В тот вечер доктор Мажио пригласил меня к себе на ужин; вдобавок он дал мне множество мудрых советов, к которым я, глупец, не прислушался, подозревая, что он хочет приобрести отель для какого-нибудь клиента. Я отнесся к нему с недоверием из-за той единственной акции, которой он владел в акционерном обществе матери, хотя у меня хранился передаточный документ с его подписью.
Он жил на нижнем склоне Петионвиля в трехэтажном доме, похожем в миниатюре на мою гостиницу, с башенкой и резными балконами. В саду росла сухая пирамидальная сосна, похожая на иллюстрацию к роману конца девятнадцатого века, и единственным современным предметом в комнате, где мы сидели после ужина, был телефон. Он казался нелепым анахронизмом в музейной экспозиции. Тяжелые складки красных драпировок; шерстяные скатерти с бомбошками на столиках; фарфоровые статуэтки на камине, и среди них две собачки с такими же добрыми глазами, как у самого доктора; портреты родителей (цветные фотографии в овальных рамах, наклеенные на лиловый шелк); экран из плиссированной материи, закрывающий ненужный камин, беллетристика в застекленном книжном шкафу (медицинские книги доктор держал во врачебном кабинете) в старинных переплетах из телячьей кожи. Все это принадлежало другой эпохе. Я посмотрел заголовки, когда он выходил «мыть руки», как он вежливо объяснил по-английски. Тут стояли «Отверженные» в трех томах, «Тайны Парижа» без последнего тома, несколько полицейских романов Габорио, «Жизнь Иисуса» Ренана и, как ни странно в таком соседстве, «Капитал» Маркса, переплетенный в такую же телячью кожу, как и «Отверженные», — издали эти книги и не различишь. Лампа под розовым стеклянным абажуром, стоявшая на столе, где сидел доктор Мажио, была — и весьма предусмотрительно — керосиновой, ибо даже тогда свет подавали с перебоями.

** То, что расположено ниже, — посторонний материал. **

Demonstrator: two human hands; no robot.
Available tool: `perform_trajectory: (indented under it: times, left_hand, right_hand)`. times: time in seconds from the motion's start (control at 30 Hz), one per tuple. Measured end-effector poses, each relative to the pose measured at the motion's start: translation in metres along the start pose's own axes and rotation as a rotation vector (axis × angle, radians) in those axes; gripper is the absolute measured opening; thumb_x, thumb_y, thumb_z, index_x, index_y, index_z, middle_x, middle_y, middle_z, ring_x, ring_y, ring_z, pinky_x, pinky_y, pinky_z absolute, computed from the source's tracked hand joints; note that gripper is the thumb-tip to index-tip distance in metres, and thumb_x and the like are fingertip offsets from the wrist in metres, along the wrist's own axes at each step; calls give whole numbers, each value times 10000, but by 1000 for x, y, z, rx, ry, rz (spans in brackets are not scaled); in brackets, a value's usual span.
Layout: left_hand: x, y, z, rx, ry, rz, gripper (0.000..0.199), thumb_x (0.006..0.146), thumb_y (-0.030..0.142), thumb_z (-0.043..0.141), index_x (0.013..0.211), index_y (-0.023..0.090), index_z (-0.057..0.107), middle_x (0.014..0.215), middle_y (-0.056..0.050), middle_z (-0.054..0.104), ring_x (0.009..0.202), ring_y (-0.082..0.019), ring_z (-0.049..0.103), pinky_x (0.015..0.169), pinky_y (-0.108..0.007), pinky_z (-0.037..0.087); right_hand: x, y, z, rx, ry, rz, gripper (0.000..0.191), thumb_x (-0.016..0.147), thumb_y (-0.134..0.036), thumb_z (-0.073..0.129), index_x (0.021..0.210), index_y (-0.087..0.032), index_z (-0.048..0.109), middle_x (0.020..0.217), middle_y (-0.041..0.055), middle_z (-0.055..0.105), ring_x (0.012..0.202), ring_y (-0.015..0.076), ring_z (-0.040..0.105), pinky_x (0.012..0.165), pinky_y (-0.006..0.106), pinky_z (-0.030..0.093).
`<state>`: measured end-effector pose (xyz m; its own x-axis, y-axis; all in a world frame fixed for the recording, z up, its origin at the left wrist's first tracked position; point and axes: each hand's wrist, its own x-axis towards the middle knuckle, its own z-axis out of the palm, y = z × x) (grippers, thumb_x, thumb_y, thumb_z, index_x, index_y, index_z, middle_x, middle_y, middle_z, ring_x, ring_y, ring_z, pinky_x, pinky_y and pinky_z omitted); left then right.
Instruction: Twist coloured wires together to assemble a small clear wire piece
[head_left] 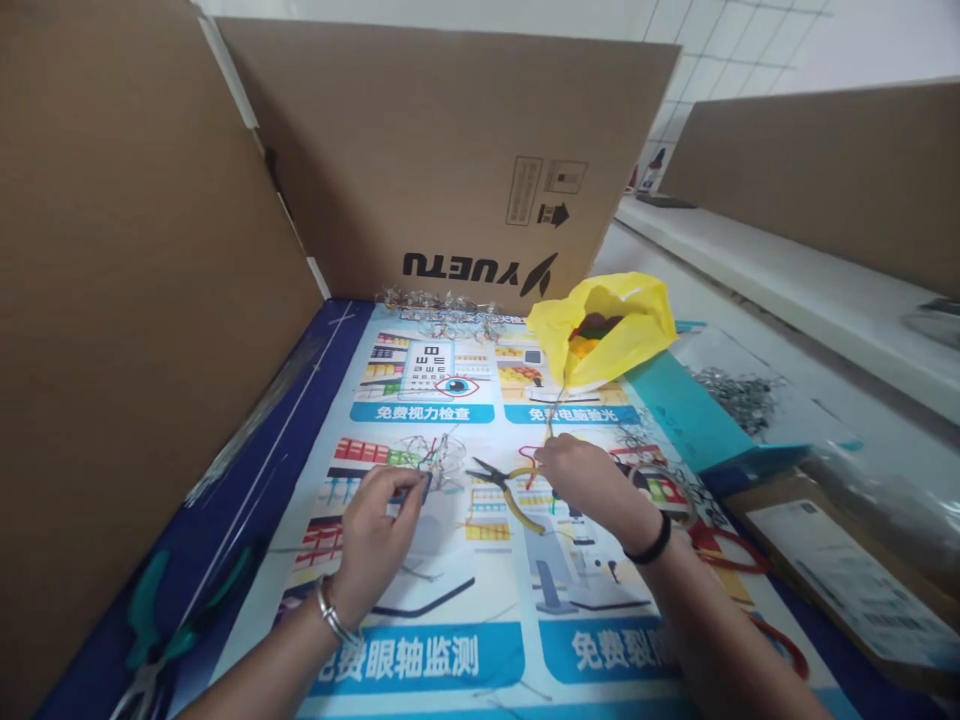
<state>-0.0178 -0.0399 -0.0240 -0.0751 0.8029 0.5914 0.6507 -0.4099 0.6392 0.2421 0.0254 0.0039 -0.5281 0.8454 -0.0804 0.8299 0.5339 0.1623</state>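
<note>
My left hand [379, 530] is closed in a pinch beside a tangle of thin wire [444, 458]. A small dark piece shows at its fingertips, and it looks joined to the tangle. My right hand [585, 480] is closed too, its fingers at a thin strand [553, 412] that runs up to the mouth of a yellow bag [637, 320]. Between the hands lies a pair of pliers [517, 492] with yellow handles, jaws spread towards the left. Red cord [529, 465] lies just under my right fingertips.
Teal-handled pliers [150, 640] rest at the lower left. Red-handled scissors [731, 550] lie by my right forearm. A wire bundle [442, 300] sits before the cardboard wall [420, 150]. Silvery wire bits [739, 400] and a labelled parcel [847, 570] are at right.
</note>
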Motion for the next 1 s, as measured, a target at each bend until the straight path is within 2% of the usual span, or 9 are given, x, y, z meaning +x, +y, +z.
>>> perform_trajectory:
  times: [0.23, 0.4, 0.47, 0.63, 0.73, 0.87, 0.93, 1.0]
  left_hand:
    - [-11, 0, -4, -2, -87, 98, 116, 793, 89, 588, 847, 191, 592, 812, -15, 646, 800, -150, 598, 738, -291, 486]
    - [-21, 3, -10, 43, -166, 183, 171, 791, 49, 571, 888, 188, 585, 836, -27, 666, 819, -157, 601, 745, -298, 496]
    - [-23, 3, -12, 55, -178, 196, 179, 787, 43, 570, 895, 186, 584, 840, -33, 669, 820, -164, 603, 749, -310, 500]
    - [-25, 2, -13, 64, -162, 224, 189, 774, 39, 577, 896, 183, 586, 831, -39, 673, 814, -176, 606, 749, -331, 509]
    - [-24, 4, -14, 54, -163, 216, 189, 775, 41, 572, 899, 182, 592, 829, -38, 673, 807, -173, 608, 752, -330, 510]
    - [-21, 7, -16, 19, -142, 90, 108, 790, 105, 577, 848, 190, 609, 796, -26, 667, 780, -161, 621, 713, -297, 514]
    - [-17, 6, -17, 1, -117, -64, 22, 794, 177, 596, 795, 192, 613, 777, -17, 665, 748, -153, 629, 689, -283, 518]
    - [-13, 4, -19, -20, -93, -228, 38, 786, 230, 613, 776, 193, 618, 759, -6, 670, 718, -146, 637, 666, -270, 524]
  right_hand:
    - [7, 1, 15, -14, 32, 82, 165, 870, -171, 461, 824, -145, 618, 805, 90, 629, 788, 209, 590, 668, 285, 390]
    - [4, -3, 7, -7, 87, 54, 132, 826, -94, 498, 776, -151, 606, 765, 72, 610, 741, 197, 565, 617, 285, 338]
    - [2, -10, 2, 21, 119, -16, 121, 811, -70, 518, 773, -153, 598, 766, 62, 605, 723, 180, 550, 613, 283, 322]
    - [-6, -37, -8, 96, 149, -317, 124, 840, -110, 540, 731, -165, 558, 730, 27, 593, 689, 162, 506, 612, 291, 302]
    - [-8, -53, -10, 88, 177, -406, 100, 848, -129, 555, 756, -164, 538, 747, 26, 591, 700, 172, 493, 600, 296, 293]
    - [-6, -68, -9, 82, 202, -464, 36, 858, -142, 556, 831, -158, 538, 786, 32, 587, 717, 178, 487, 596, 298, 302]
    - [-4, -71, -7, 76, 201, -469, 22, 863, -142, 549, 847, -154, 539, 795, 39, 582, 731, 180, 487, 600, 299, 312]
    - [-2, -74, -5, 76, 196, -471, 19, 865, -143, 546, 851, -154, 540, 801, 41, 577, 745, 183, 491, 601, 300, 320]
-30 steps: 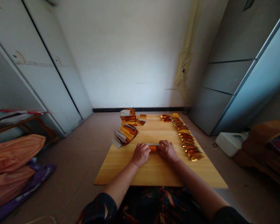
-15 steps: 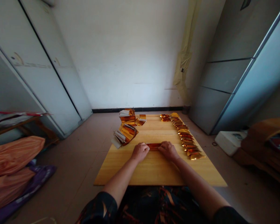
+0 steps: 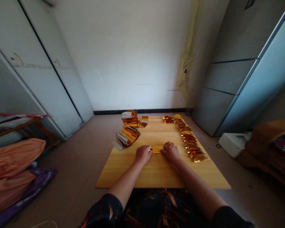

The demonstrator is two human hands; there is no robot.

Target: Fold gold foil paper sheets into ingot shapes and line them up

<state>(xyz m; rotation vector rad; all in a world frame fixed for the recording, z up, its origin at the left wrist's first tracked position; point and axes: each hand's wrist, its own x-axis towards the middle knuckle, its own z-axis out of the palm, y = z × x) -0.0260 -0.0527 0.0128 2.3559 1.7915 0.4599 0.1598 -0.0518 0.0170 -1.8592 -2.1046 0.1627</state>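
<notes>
A piece of gold foil paper spans the gap between my hands, just above or on the wooden board. Its left end is gripped by my left hand, fingers curled closed. On the other end, my right hand is closed with thumb and fingers pinched at the edge. Left of my hands lies a fanned stack of gold foil sheets, some showing pale backs. A row of folded gold foil pieces runs along the board's right side.
The wooden board lies low in front of my lap. More foil sheets sit at its far left corner. Grey cabinets stand left, a fridge-like unit right. Orange cloth and a white box flank the board.
The foil paper between my hands has turned from a dark, reddish reflection to a brighter yellow face. My hands have drawn slightly closer together; the piles have not moved.
</notes>
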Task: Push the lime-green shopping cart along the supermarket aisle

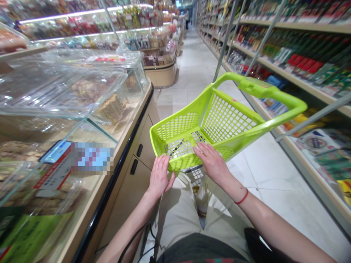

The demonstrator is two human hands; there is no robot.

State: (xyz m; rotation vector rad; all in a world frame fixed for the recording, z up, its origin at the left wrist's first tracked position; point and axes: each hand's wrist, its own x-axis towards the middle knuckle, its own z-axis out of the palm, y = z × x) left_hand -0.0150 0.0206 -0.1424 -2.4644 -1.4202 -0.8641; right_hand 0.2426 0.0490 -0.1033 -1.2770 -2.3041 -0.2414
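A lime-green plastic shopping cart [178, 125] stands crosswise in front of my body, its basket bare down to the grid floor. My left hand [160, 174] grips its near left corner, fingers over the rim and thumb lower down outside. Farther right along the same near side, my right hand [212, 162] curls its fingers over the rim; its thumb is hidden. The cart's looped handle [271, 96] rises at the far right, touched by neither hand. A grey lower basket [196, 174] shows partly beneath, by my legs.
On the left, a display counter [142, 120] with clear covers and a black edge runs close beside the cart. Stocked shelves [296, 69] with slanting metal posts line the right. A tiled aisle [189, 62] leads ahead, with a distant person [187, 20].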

— Вы правда хотите взять гостиницу в свои руки? — спросил меня доктор Мажио.
— А почему бы и нет? У меня есть кое-какой опыт работы в ресторане. Я вижу, что здесь можно многое улучшить. Мать не обслуживала богатую клиентуру и не стремилась превратить «Трианон» в гостиницу-люкс.
— В гостиницу-люкс? — повторил доктор. — Ну, здесь вам вряд ли это удастся.
— Но такие гостиницы есть же и здесь.
— Хорошие времена будут продолжаться не вечно. Выборы не за горами...
— А разве это так важно, кто победит?
— Для бедноты — нет. А для туристов — кто знает?
Он поставил возле меня блюдечко в цветах — пепельница в этой комнате была бы неуместна, ведь в прежние времена здесь не принято было курить. Он держал блюдце бережно, словно оно было из бесценного фарфора. Доктор был человеком очень крупным и очень черным, но обладал необычайной деликатностью, он бы не смог, я уверен, дурно обойтись даже с неодушевленным предметом, даже с неподатливым стулом. Для человека профессии доктора Мажио на свете нет ничего бесцеремоннее телефона. Но когда он зазвонил во время нашего разговора, доктор так деликатно поднял трубку, словно взял руку больного, чтобы проверить пульс.
— Вы когда-нибудь слышали об императоре Кристофе? [один из вождей восстания негров на Гаити в начале XVIII в., объявивший себя впоследствии императором] — спросил меня доктор.